--- START ---

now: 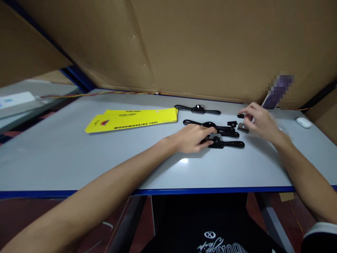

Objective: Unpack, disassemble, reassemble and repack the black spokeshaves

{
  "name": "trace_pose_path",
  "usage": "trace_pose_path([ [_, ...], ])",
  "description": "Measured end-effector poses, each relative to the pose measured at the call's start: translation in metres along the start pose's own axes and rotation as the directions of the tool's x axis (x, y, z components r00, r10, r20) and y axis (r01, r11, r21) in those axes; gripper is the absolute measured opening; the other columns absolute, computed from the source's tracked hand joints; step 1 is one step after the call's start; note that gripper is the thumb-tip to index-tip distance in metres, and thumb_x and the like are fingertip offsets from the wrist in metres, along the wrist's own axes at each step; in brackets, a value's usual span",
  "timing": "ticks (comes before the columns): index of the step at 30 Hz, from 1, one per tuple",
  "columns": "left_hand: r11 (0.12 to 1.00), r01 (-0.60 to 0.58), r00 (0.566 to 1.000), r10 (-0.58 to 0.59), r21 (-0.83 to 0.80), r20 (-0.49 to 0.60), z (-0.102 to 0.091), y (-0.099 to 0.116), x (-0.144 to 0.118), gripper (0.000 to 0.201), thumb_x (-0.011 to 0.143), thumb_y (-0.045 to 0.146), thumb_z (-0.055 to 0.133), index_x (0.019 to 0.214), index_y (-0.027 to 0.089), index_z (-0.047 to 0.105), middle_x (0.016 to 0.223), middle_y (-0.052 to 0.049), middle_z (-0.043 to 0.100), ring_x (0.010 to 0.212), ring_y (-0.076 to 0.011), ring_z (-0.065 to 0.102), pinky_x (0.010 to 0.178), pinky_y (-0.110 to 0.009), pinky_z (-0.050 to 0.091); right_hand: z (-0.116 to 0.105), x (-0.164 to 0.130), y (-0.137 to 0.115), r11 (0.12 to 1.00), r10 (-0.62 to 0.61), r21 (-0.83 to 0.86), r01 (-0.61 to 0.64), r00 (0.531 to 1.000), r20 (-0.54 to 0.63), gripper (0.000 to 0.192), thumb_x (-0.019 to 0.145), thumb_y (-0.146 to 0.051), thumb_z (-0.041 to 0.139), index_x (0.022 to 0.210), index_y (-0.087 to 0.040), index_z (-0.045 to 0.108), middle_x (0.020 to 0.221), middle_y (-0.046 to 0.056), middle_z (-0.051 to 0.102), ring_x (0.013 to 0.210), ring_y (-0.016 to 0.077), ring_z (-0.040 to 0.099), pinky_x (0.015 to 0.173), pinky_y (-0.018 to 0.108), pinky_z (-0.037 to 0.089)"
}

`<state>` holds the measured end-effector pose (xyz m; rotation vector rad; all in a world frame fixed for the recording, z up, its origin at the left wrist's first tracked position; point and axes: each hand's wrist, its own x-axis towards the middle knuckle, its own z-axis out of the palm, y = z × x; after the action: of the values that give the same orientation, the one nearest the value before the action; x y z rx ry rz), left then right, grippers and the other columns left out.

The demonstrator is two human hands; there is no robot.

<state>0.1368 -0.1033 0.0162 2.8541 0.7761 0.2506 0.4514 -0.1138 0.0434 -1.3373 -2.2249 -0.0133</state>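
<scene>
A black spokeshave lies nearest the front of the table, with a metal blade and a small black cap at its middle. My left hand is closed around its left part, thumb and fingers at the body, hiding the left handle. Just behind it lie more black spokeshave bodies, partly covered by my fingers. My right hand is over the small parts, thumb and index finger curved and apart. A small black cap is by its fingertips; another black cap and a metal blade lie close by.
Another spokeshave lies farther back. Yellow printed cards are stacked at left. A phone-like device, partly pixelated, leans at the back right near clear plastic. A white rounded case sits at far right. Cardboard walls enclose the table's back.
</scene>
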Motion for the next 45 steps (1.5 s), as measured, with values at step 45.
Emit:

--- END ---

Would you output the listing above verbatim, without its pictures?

now: 

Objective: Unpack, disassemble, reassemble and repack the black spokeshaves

{
  "name": "trace_pose_path",
  "usage": "trace_pose_path([ [_, ...], ])",
  "description": "Measured end-effector poses, each relative to the pose measured at the call's start: translation in metres along the start pose's own axes and rotation as the directions of the tool's x axis (x, y, z components r00, r10, r20) and y axis (r01, r11, r21) in those axes; gripper is the absolute measured opening; the other columns absolute, computed from the source's tracked hand joints; step 1 is one step after the call's start; note that gripper is the thumb-tip to index-tip distance in metres, and thumb_x and the like are fingertip offsets from the wrist in metres, along the wrist's own axes at each step; in brackets, a value's usual span",
  "timing": "ticks (comes before the columns): index of the step at 30 Hz, from 1, one per tuple",
  "columns": "left_hand: r11 (0.12 to 1.00), r01 (-0.60 to 0.58), r00 (0.566 to 1.000), r10 (-0.58 to 0.59), r21 (-0.83 to 0.80), r20 (-0.49 to 0.60), z (-0.102 to 0.091), y (-0.099 to 0.116), x (-0.144 to 0.118), gripper (0.000 to 0.201), thumb_x (-0.011 to 0.143), thumb_y (-0.045 to 0.146), thumb_z (-0.055 to 0.133), index_x (0.019 to 0.214), index_y (-0.027 to 0.089), index_z (-0.047 to 0.105), middle_x (0.016 to 0.223), middle_y (-0.052 to 0.049), middle_z (-0.043 to 0.100), ring_x (0.010 to 0.212), ring_y (-0.076 to 0.011), ring_z (-0.065 to 0.102), pinky_x (0.010 to 0.178), pinky_y (-0.110 to 0.009), pinky_z (-0.050 to 0.091); right_hand: z (-0.116 to 0.105), x (-0.164 to 0.130), y (-0.137 to 0.115), r11 (0.12 to 1.00), r10 (-0.62 to 0.61), r21 (-0.83 to 0.86), r01 (-0.61 to 0.64), r00 (0.531 to 1.000), r20 (-0.54 to 0.63), gripper (0.000 to 0.192), thumb_x (-0.019 to 0.145), thumb_y (-0.146 to 0.051), thumb_z (-0.041 to 0.139), index_x (0.022 to 0.210), index_y (-0.087 to 0.040), index_z (-0.045 to 0.108), middle_x (0.020 to 0.221), middle_y (-0.046 to 0.056), middle_z (-0.051 to 0.102), ring_x (0.013 to 0.210), ring_y (-0.016 to 0.077), ring_z (-0.040 to 0.099), pinky_x (0.015 to 0.173), pinky_y (-0.018 to 0.108), pinky_z (-0.037 to 0.089)"
}

`<state>` holds the measured end-effector pose (xyz m; rotation vector rad; all in a world frame fixed for the recording, z up, its origin at the left wrist's first tracked position; point and axes: each hand's wrist, its own x-axis towards the middle knuckle, its own z-axis out of the palm, y = z × x; after the action: of the values that give the same orientation, the one nearest the value before the action; x y z rx ry rz), left then right, grippers and the other columns left out.

The demonstrator is two human hands; there is no robot.

<state>0.1368 -0.1033 0.0162 2.8541 0.7761 0.2506 0.4514 -0.1138 0.0434 -1.3373 -2.2249 -0.0133</state>
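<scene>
A black spokeshave lies nearest the front of the table, with a metal blade and a small black cap at its middle. My left hand is closed around its left part, thumb and fingers at the body, hiding the left handle. Just behind it lie more black spokeshave bodies, partly covered by my fingers. My right hand is over the small parts, thumb and index finger curved and apart. A small black cap is by its fingertips; another black cap and a metal blade lie close by.
Another spokeshave lies farther back. Yellow printed cards are stacked at left. A phone-like device, partly pixelated, leans at the back right near clear plastic. A white rounded case sits at far right. Cardboard walls enclose the table's back.
</scene>
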Motion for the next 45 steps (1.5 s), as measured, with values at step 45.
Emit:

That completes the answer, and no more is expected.